Wednesday, September 05, 2007

China Resources Profit Triples on One-Time Gain, Beer

China Resources Enterprises Ltd., the state-controlled retailer and brewer, said profit almost tripled in the first six months because it sold its Hong Kong gas station unit and sales from beer and retailing gained.

Net income rose to HK$3.74 billion ($480 million), or HK$1.56 a share, from HK$1.27 billion, or 54 Hong Kong cents, the Hong Kong-based company said in a statement to the city's stock exchange Wednesday. Sales rose 11 percent to HK$35.2 billion.

China Resources booked a one-time gain of HK$2.39 billion from the HK$4 billion sale of its Hong Kong petroleum distribution unit to China Petroleum & Chemical Corp. China Resources Snow Breweries Ltd., its venture with SAB Miller Plc, last month agreed to buy stakes in four Chinese breweries for 596 million yuan ($79 million).

"More acquisitions of breweries and supermarkets are expected to boost its market share and support profit growth," Solomon Chuen, a Hong Kong-based analyst at Quam Ltd., said before the figures were announced. "The expansion of other core businesses - retailing, food and brewing - can cover the earnings gap caused by the sale of the oil business."

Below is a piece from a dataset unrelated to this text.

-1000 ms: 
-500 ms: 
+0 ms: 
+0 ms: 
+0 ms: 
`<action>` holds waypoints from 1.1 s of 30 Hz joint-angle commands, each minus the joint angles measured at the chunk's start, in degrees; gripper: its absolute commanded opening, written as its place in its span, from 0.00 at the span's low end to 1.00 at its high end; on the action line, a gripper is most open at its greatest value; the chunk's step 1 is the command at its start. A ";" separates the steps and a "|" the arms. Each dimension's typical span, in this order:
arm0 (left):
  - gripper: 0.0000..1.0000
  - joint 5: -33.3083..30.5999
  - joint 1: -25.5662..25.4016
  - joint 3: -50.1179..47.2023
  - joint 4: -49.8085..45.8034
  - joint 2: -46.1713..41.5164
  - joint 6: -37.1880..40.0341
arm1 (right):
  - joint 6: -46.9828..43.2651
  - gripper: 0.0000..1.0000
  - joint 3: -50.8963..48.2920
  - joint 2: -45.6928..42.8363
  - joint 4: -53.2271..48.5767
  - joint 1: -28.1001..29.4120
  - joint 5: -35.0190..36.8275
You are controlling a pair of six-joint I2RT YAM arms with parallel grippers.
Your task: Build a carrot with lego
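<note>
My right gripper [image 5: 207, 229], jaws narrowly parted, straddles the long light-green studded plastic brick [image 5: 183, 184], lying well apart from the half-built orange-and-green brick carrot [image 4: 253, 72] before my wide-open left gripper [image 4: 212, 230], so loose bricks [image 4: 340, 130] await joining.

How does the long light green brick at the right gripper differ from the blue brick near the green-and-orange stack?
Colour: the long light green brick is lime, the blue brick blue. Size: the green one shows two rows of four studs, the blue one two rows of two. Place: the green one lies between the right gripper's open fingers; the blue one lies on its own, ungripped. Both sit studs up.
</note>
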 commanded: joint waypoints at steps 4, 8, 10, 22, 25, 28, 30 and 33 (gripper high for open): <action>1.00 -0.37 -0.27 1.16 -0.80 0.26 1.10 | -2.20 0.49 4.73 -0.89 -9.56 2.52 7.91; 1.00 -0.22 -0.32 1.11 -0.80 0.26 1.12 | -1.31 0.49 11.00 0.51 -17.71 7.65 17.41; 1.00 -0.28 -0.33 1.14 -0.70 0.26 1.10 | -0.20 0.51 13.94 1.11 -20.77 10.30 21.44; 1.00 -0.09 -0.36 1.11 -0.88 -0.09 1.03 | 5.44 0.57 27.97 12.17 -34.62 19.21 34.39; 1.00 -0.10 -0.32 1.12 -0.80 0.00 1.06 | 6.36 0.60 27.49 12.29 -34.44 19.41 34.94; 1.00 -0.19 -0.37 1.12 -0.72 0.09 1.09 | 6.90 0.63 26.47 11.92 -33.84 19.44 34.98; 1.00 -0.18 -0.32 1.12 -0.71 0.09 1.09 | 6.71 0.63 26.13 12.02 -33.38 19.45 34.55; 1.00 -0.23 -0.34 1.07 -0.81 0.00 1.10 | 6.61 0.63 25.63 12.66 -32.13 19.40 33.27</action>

Oil distribution and the operation of gas stations in Hong Kong, the group's biggest source of revenue and profit in 2006, declined 13 percent in the first half of this year to HK$10.6 billion as the company planned to discontinue the business.

Snow beer

China Resources said beverage division profit gained 55 percent to HK$118 million. It sold 2.37 million kiloliters of its Snow beer, 82 percent more than a year earlier. The brand accounted for more than 70 percent of beverage sales.

"The group will continue to grow its production capacity through acquisitions, investments in greenfield breweries and capacity upgrade of existing breweries," the statement said. It had about 50 breweries in China on June 30, producing 9 million kiloliters a year.

Profit from retailing -- mainly supermarkets and branded fashion -- rose 86 percent to HK$273 million on Chinese consumers' growing wealth. China Resources holds a 51 percent stake in Esprit Holdings Ltd.'s 750-store distribution network in China.

It has benefited from an 18 percent jump in the disposable income of urban Chinese to 7,052 yuan in the first half, according to China's National Bureau of Statistics.

Meat Processing

Food processing and distribution, including meat sourcing, slaughtering and processing, generated a profit of HK$224 million, up 4.7 percent. China Resources said it expects the operating environment to be "challenging" as the price of pork has risen, peaking at a 10-year high in July.

China Resources still has a "favorable position" after unit Ng Fung Hong Ltd. lost its monopoly on supplying live hogs to Hong Kong from the mainland.

"The impact is limited because it also sells meat in other parts of China, such as Shenzhen" in the industrialized south of the country, Quam's Chuen said.

The diversified company is also involved in the textile business and property investment.

The company declared an interim dividend of 15 Hong Kong cents, compared with 14 Hong Kong cents a year ago.